11. Mai 2011 | Themenbereich: Bundespolizei | Drucken

„Die Haltung von Bundesinnenminister Hans-Peter Friedrich, bei Bedarf künftig wieder Grenzkontrollen innerhalb der Europäischen Union und damit auch an den deutschen Grenzen einzurichten, ist richtig und der Lage angemessen. Wir unterstützen diese deutsche Haltung ganz ausdrücklich“, so Josef Scheuring, Vorsitzender der Gewerkschaft der Polizei, Bezirk Bundespolizei in Berlin.

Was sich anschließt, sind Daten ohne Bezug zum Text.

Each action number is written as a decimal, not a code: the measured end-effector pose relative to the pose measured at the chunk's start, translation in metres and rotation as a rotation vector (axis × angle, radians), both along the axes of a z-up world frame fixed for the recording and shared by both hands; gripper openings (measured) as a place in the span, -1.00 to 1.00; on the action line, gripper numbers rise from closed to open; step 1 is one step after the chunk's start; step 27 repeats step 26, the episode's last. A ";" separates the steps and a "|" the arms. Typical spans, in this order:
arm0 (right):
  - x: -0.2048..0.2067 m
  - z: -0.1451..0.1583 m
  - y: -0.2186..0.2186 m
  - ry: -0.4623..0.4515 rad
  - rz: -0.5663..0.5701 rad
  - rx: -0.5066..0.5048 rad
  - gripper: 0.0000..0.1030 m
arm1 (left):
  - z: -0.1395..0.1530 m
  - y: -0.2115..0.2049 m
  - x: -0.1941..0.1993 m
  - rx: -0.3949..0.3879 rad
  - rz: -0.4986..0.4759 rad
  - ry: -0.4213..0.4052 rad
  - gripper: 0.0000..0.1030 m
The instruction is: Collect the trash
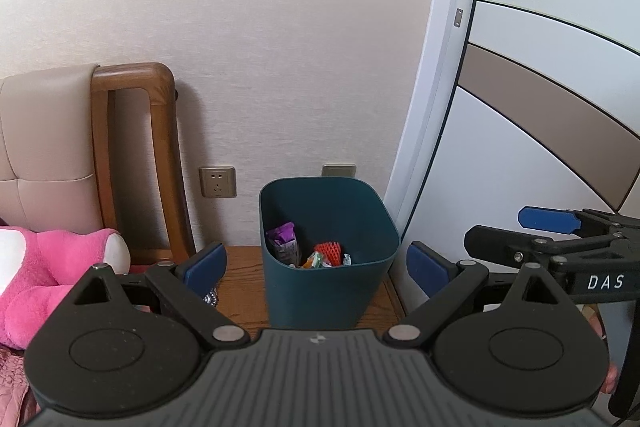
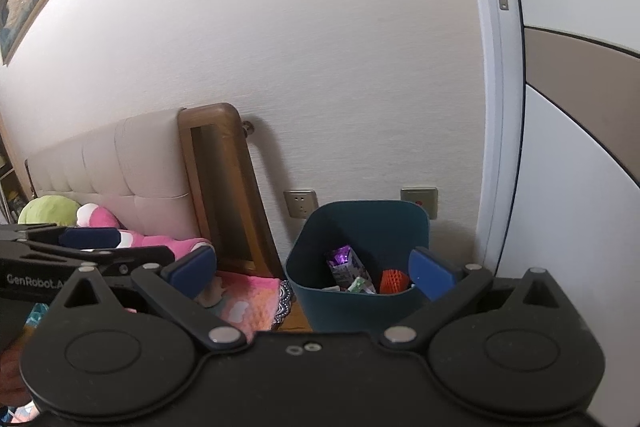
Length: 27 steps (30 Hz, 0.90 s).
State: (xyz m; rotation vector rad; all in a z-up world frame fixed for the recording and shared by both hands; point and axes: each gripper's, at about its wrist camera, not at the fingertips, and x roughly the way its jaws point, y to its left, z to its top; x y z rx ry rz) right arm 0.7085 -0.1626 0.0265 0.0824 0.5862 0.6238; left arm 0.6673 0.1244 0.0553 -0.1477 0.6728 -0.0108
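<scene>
- The dark teal trash bin (image 1: 328, 251) stands on a wooden bedside table (image 1: 240, 291), close to the wall, between the bed's headboard (image 1: 132, 163) and the white door frame (image 1: 440, 107).
- Inside the bin some trash lies already: a purple wrapper (image 1: 285, 241), an orange net piece (image 1: 329, 251) and some small colourful packets (image 1: 314, 261). So I judge that a good part of the collecting is done.
- The left hand-held gripper (image 1: 316, 269) is wide open and holds nothing; the bin is seen between its blue pads.
- The right hand-held gripper (image 2: 314, 273) is also wide open and empty, and points toward the same bin.
- No loose trash is clearly seen outside the bin, so I cannot tell if something is left to pick up.
- The bottom of the bin and its lower front are hidden behind the gripper bodies.
- A pink plush toy (image 1: 52, 275) and a patterned blanket (image 2: 256, 299) lie on the bed; the small dark patterned thing at the left pad in the left view is hard to identify.
</scene>
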 end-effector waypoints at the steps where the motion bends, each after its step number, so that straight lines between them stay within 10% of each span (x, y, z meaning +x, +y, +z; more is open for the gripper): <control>1: -0.001 0.000 0.000 0.000 -0.001 0.000 1.00 | 0.000 0.000 0.000 0.001 0.002 0.000 0.89; 27: -0.041 -0.020 0.010 0.079 -0.026 -0.019 1.00 | -0.025 0.007 -0.037 -0.037 -0.036 0.118 0.89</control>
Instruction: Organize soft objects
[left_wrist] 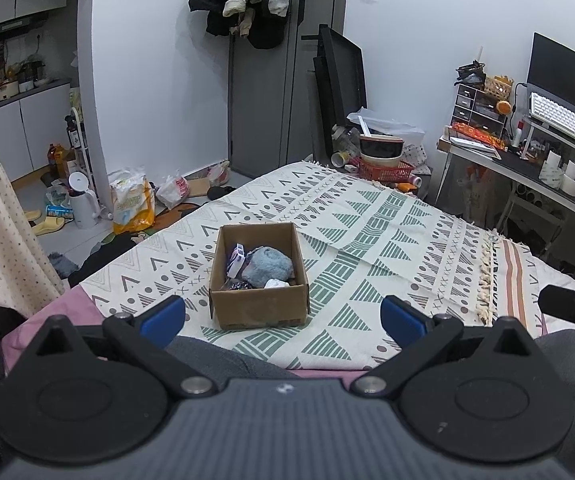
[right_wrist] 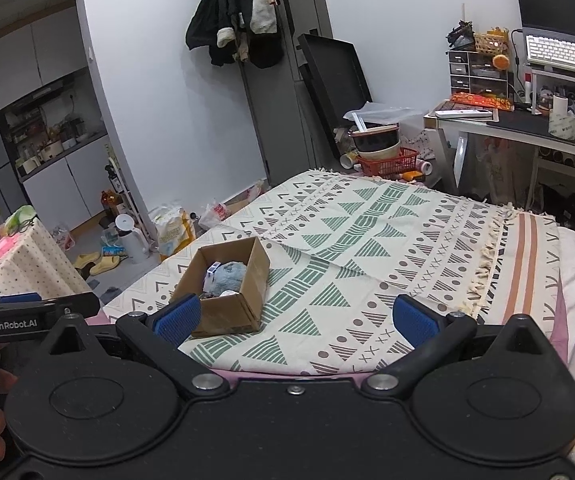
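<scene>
Both claws we hold with their blue pads spread wide apart and nothing between them: our left gripper point(left_wrist: 283, 316) hangs low over the near edge of the patterned blanket point(left_wrist: 367, 248), and our right gripper point(right_wrist: 297, 314) sits just beside it at the same height. We see the cardboard box point(left_wrist: 258, 306) standing upright on the blanket, directly ahead of the left gripper and off to the left of the right one. Inside it lie the soft things: a fluffy light-blue bundle point(left_wrist: 267, 267) fills the middle, with a small white piece point(left_wrist: 276, 283) at its near side and a white-and-purple item point(left_wrist: 236, 257) against the left wall. Something dark sits in the near left corner, too small for us to identify.
</scene>
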A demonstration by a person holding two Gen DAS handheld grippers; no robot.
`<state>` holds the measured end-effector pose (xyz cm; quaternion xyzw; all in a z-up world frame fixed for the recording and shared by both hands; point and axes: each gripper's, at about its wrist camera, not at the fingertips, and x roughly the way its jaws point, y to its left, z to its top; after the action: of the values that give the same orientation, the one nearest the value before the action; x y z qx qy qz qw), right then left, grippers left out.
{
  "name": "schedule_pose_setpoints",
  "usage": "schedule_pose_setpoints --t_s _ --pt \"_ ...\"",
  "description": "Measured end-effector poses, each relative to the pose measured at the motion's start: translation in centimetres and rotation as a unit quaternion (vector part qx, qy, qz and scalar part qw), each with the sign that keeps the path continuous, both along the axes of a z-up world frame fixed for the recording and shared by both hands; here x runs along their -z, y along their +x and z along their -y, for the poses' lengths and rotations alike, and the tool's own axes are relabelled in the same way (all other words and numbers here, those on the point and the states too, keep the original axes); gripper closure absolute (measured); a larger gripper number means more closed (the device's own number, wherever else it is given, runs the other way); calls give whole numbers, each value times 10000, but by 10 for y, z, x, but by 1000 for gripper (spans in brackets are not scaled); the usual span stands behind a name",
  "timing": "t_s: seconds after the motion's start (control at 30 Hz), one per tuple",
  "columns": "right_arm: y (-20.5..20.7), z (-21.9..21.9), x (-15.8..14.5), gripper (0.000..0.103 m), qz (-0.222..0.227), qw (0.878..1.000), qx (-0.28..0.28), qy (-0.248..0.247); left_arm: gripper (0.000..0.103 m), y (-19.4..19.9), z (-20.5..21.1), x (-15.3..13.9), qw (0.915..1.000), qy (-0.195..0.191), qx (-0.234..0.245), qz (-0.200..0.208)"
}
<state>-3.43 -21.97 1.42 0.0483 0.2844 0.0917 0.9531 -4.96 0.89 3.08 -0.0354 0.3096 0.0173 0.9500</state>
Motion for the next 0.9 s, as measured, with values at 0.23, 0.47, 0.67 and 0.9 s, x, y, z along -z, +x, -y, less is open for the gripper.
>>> schedule_pose_setpoints --t_s 0.23,0.47,0.67,0.9 --pt "0 0 0 0 -12 10000 -34 -3 0 0 1 0 10000 -4 4 -2" --pt "0 2 0 0 -16 10000 4 0 0 0 2 0 10000 2 27 18" --pt "0 3 0 0 -33 10000 27 -28 0 0 2 0 10000 21 48 32" --pt "-1 2 1 0 -33 10000 60 -66 0 -1 3 1 10000 38 45 33"
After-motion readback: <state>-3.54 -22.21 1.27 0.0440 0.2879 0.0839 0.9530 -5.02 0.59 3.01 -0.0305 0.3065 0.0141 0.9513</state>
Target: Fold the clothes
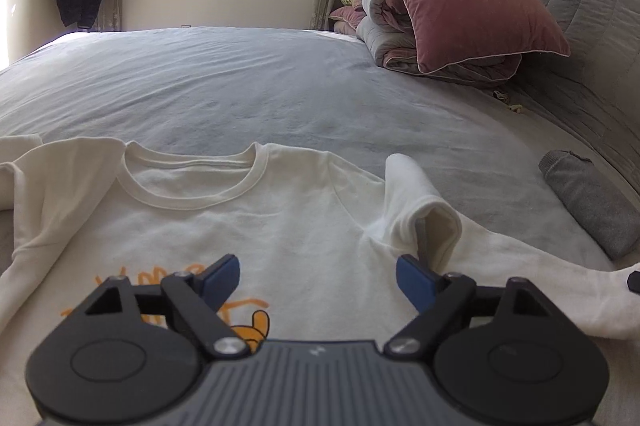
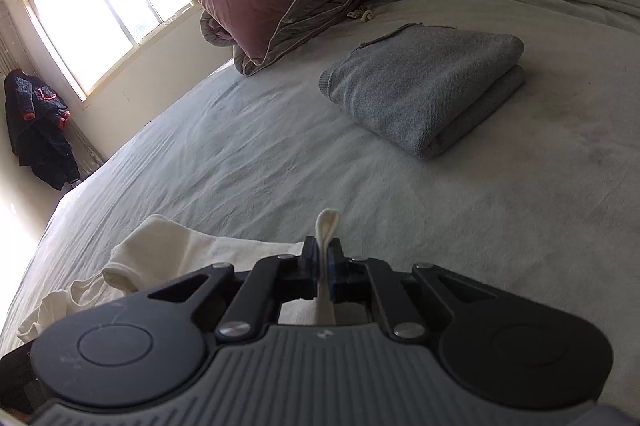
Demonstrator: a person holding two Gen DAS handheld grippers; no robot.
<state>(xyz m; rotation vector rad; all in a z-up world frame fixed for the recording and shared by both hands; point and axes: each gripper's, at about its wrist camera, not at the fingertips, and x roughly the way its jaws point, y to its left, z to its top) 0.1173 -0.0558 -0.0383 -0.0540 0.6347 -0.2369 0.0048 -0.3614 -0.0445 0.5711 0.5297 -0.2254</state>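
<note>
On the bed (image 1: 240, 86) the white shirt (image 1: 280, 218) lies spread front up before you. Your left claw (image 1: 318, 280) hovers over its chest, jaws apart and empty. Your right claw (image 2: 322, 260) is clamped on a sleeve cuff (image 2: 326, 222). A folded grey sweater (image 2: 428, 90) lies well apart.

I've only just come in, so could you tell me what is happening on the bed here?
A person with a claw in each hand is folding a white sweatshirt spread front-up on the bed. The right claw is shut on a fold of its white fabric; the left claw hangs open above the chest, gripping nothing. One sleeve is bunched up. A grey garment already lies folded nearby.
</note>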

„Die illegale Migration nach Deutschland ist schon vor dem politischen Umbruch in Nordafrika permanent angestiegen. Sie wird als Folge der anhaltenden politischen und wirtschaftlichen Unsicherheit in Nordafrika weiter nach oben gehen. Ein unkontrolliertes Zulassen illegaler Migration nach Deutschland drückt die Migranten zwangsläufig in die dauernde Illegalität und löst auch bei den, in Deutschland lebenden Menschen entsprechende Abwehrreaktionen aus. Es ist Aufgabe des Staates, eine solche ungeordnete Entwicklung zu verhindern und deshalb handelt der Bundesinnenminister verantwortlich und politisch vernünftig. Der Schengener Kontrollverbund allein ist ein „Schönwettersystem“, dass bei jedem ansteigenden Migrationsdruck auf die Außengrenzen zusammenbricht und damit als wirksamer Ersatz für die weggefallenden Grenzkontrollen innerhalb der Schengener Staaten zumindest für die nächsten Jahre noch nicht umfassend geeignet ist“, so Scheuring.